К вечеру, когда толпа поредела и поскучнела, а гам на привокзальной площади поутих, стали слышны голоса паровозов: откуда-то издалека, из-за длинного здания вокзала, украшенного лепниной, изредка доносились призывные гудки. Заслышав их, Анче каждый раз вскидывала голову и вытягивала губы – тихо гудела в ответ: два коротких, один длинный.
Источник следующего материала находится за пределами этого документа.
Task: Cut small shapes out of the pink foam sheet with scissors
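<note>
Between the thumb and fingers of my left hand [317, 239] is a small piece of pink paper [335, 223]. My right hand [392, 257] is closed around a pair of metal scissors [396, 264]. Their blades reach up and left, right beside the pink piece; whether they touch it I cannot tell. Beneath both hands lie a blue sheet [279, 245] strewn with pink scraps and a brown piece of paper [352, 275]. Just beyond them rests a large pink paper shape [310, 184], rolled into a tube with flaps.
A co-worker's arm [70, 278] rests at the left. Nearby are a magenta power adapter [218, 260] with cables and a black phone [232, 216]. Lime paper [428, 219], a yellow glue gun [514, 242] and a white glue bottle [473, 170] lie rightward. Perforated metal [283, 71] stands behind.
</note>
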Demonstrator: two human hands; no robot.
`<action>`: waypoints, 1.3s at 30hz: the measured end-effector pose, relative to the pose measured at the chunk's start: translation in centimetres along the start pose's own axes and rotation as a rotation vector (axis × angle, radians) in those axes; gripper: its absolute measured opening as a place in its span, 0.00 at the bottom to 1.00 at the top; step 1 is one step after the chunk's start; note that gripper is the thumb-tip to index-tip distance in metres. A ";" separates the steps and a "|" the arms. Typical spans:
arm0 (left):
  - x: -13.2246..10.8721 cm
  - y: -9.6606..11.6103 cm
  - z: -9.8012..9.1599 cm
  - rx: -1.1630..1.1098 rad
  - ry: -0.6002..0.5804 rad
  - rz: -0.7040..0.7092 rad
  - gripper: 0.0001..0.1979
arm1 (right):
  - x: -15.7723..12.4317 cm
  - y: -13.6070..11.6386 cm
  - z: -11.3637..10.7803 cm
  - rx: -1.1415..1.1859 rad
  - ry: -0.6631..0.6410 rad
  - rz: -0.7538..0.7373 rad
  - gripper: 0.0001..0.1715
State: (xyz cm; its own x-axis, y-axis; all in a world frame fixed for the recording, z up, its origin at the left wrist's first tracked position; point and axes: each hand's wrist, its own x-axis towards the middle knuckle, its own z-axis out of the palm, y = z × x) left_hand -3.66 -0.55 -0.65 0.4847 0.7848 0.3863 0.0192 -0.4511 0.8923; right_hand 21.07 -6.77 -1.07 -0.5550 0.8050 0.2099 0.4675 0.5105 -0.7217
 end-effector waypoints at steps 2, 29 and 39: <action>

Старик-шашлычник уже вытряхнул остывшие угли из мангала, закинул его за спину и побрел с толкучки. Торговка арбузами подкатила откуда-то большую арбу, накидала на нее оставшийся товар и поволокла вон. Покупателей и любопытствующих становилось все меньше. Вместо них замелькали среди пустеющих торговых рядов фигуры мужчин в потертых пиджаках, с быстрыми волчьими взглядами, и стайки шустрых пацанков, одетых в лохмотья. Один такой, пробегая мимо Баха, зыркнул на Анче – остановился с разгона, улыбнулся широко недоброй улыбкой (среди щербатых зубов блеснула золотая искра): “Наше вам бонжур, мадемуазель!” Та протянула к нему красную от холода руку, замычала в ответ. Беспризорник загоготал глумливо, тряся прилипшей к нижней губе папироской. Бах сунул непроданные салфетки в карман, крепко взял Анче за все еще вытянутую руку и повел прочь – искать билетные кассы. Подумалось: вдруг кассир окажется добросердечной женщиной, любящей кружево?
За тяжелыми вокзальными дверьми стоял теплый и кислый дух – под высоким потолком, украшенным скелетами негорящих люстр, копошились в полутьме сотни людей: терлись у стен, сидели на тюках и чемоданах, лежали на полу. Бах с Анче пошли по залу, переступая через чужие узлы и мешки, через коромысла с привязанными на концах тюками, ящики с огурцами, россыпи мелких желтых дынь, корзины с квохчущей птицей, через руки и ноги спящих. Бах шагал торопливо – тянул шею, выглядывая окошко касс. Анче же, наоборот, едва перебирала ногами, норовя то коснуться пальцами громко храпевшего мужика в драном бешмете, то присесть у картонной коробки с дырчатыми стенками: внутри что-то явственно ворочалось и мяукало. Бах нетерпеливо тянул ее за собой – Анче выворачивала голову, оглядываясь, спотыкалась и временами чуть не падала; что-то непрерывно гудела себе под нос, уже не в силах совладать с избытком нахлынувших впечатлений, но тихое гудение это тонуло в разлитом вокруг рокоте голосов.
Очередь у касс была невелика, и скоро Бах упал грудью на массивный деревянный прилавок, с надеждой заглянул в оконце, наполовину закрытое мутноватым стеклом. Разглядев по ту сторону пухлое женское лицо, посередине украшенное алым помадным пятном, а сверху приплюснутое форменным беретом, – сунул под стекло вспотевший от волнения кулак с зажатыми в нем салфетками. Лицо дрогнуло недоуменно – и тотчас затрясся мелко берет, зашевелилось алое пятно:
– Ты что тут шалишь, гражданин? Ты что суешь мне? А ну забери обратно! Тут тебе не базар с арбузами! Тут – государственное учреждение! А ну как милицию позову?!
Запихивая мятые салфетки за пазуху и волоча за собой испуганную Анче, Бах спешно затрусил прочь – за колонну, за угол, подальше от голосившей кассирши и уставившихся на него любопытных глаз. Кажется, выронил одну салфетку, но возвращаться побоялся – в дальнем углу зала заметил высокую фигуру в синем кителе и фуражке с малиновым околышем. Пробирался все дальше и дальше: мимо высоких полукруглых окон, за которыми уже синела вечерняя темнота, мимо скамеек, облепленных путешествующими, мимо тележек, буфетных столиков, носильщиков, торговок снедью – туда, где никто не слышал разыгравшегося скандала.
Наконец высмотрел свободный пятачок у подоконника, в самом углу; протиснулся туда, сбросил с плеча тюк, усадил на него Анче, развязал соединявшую их веревку. Сам присел рядом, вытянул ноги – впервые за день. Усталость навалилась – как периной накрыла. Решил: здесь и заночевать, а утром попробовать сесть на московский поезд без билета – может, хотя бы проводница в вагоне окажется добросердечной женщиной, любящей кружево?